The offscreen Newman was also, for a movie star, startlingly self-deprecating. He constantly disparaged his talent, a modesty that made him seem even more accessible and made his audiences more protective of him. "I don't think I ever had an immediate gift to do anything right," he told one interviewer, and he called himself "an emotional Republican" because, unlike most actors who are exhibitionists, he was always afraid of revealing too much of himself. He was a ruthless self-critic, telling interviewers how far short his performances in various films fell by his own standards. "I'm just now beginning to learn a little something about acting," he told a reporter in 1981, after he'd been acting for three decades.
Newman would even disparage his famous chiseled looks, complaining about the corruption – that word again – inherent in being an actor because of the premium that acting placed on appearance. "If blue eyes are what it's about, and not the accumulation of my work as a professional actor, I may as well turn in my union card right now and go into gardening," he said on one occasion; and on another, "To work as hard as I've worked to accomplish anything and then have some yo-yo come up and say, 'Take off those dark glasses and let's have a look at those blue eyes,' is really discouraging." He claimed to be baffled that women found him sexy and pleaded ignorance about why anyone would make a fuss over him.
Though he had trained in the Method at the famed New York Actors Studio, plumbing his own emotional experiences for correlatives to the emotions in his roles, he always stressed the discontinuity between himself and the man on the screen, often saying that he had very little in common with the men he played and that he didn't see himself as particularly conflicted or complicated. He was just a regular kid from Shaker Heights, Ohio, who was drawn to "pretty nasty" guys because they allowed him to investigate one of his favorite subjects: corruption.
Newman saw corruption everywhere in America, and he believed his roles were cautionary tales, which made it all the more distressing that audiences often mistook the self-involvement of his early screen characters for a kind of individualistic nobility while he viewed it as an American flaw. "It is precisely because they're attractive, because they are charming, because they have all the externals – they drink like great men, you know, the virility complex; they are great with the broads, with women," he once lamented, "and that's precisely what makes them dangerous." Superficially they are appealing, everything a man might aspire to be. Underneath they are rotten – until they get their comeuppance.

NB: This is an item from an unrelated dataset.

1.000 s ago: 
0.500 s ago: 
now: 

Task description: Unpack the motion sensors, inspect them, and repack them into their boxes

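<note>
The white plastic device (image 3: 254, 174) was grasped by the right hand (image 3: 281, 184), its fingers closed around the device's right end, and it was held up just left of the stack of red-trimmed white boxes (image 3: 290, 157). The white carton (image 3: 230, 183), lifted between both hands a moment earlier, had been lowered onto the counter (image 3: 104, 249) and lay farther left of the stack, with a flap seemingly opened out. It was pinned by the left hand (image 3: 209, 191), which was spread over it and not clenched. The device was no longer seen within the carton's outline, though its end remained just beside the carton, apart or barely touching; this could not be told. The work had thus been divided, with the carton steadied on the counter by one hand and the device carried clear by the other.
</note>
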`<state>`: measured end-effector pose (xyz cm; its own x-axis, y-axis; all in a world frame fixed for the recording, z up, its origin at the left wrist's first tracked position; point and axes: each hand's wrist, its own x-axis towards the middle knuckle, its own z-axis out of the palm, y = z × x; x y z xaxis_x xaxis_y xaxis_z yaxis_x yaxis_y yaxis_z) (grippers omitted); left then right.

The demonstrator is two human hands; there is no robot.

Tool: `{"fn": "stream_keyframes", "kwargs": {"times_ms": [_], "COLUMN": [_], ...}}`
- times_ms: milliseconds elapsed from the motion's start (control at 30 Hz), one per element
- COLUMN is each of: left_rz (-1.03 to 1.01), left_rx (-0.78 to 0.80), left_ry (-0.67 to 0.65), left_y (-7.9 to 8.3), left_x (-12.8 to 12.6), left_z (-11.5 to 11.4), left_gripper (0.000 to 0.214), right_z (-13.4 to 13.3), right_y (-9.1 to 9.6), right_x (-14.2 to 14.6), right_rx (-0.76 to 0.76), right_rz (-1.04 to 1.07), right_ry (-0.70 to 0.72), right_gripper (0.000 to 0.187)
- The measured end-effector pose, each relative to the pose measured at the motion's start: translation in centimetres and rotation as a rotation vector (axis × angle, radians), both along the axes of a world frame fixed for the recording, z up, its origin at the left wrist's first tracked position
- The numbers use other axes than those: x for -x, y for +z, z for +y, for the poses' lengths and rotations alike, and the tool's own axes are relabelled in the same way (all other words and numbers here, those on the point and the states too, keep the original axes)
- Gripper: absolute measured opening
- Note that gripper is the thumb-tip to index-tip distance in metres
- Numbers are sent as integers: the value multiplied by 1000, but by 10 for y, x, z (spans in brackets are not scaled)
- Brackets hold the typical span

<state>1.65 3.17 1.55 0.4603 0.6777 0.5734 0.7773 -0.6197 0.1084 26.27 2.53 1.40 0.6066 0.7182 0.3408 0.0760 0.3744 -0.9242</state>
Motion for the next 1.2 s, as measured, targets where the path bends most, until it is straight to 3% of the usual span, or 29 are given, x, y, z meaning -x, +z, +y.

His screen image, as he reluctantly conceded, made him scampishly appealing. But there were plenty of other renegade stars in the Hollywood constellation: the young Brando, Dean, McQueen, and Beatty; later, Redford, Pacino, and Nicholson. They were all avatars of cool. Newman's difference – the quality that made him an object of admiration as well as fandom adoration – was that he seemed to know it was just an act, Hollywood's joke on normal American males who worshipped cool. Newman lived convictions, not affectations. He was no more comfortable with his status as a hip movie star than he was with his screen image of implacable self-possession, and as years passed and his fame soared he not only continued to insist on his ordinariness, he became downright self-effacing. As his friend and Butch Cassidy screenwriter William Goldman put it, "I don't think Paul Newman really thinks he is Paul Newman in his head."
Newman emphasized decency over cool. There was nothing "Hollywood" about the superstar Newman – no serial romances or gossip or scandals, no drunken brawls save that early one in 1956, no skirmishes with paparazzi, no grandstanding or self-promotion. He and his first wife amicably divorced in 1957; a year later, he married actress Joanne Woodward, whom he had met when she appeared on Broadway in Picnic with him years earlier. Their marriage was always regarded as one of the most solid in the film industry and another sign of Newman's groundedness, especially after Woodward gave birth to three daughters. "If impermanence works for some people, fine," he told a reporter. "But speaking for myself, I can't imagine my life without Joanne and the kids."
Of his fidelity to his wife, he famously told Playboy, "I have steak at home. Why go out for hamburger?" Together they eschewed Beverly Hills and instead bought a 1736 farmhouse on three acres in Westport, Connecticut, because, he said, "It is only when you're away from California that you cannot take yourself seriously." To dissuade intruders he had a sign placed on his front gate: "Please – They have moved. The Piersons."
And then there were Newman's political convictions. The man who didn't give a damn onscreen gave a very big damn in his real life. He would claim that he was stationed on a carrier in the Pacific when the atomic bomb was dropped on Hiroshima and that the episode shook him out of his youthful self-absorption to the point where he would lecture on nuclear weapons before high school and college audiences. He attended a rally with Martin Luther King Jr. in Gadsen, Alabama, to promote comity between blacks and whites there and found his films pulled from many southern theaters as a result. He marched with Dr. King in Washington. He campaigned for an open housing statute in California and incurred the wrath of Californians, who voted it down. He was a prominent speaker and fundraiser for 1968 antiwar presidential candidate Eugene McCarthy. And he boasted that he was number 19 on President Nixon's enemies list, claiming it was the only honor he'd won that impressed his children. "A person without character has no enemies," he said. "So I prefer to make enemies."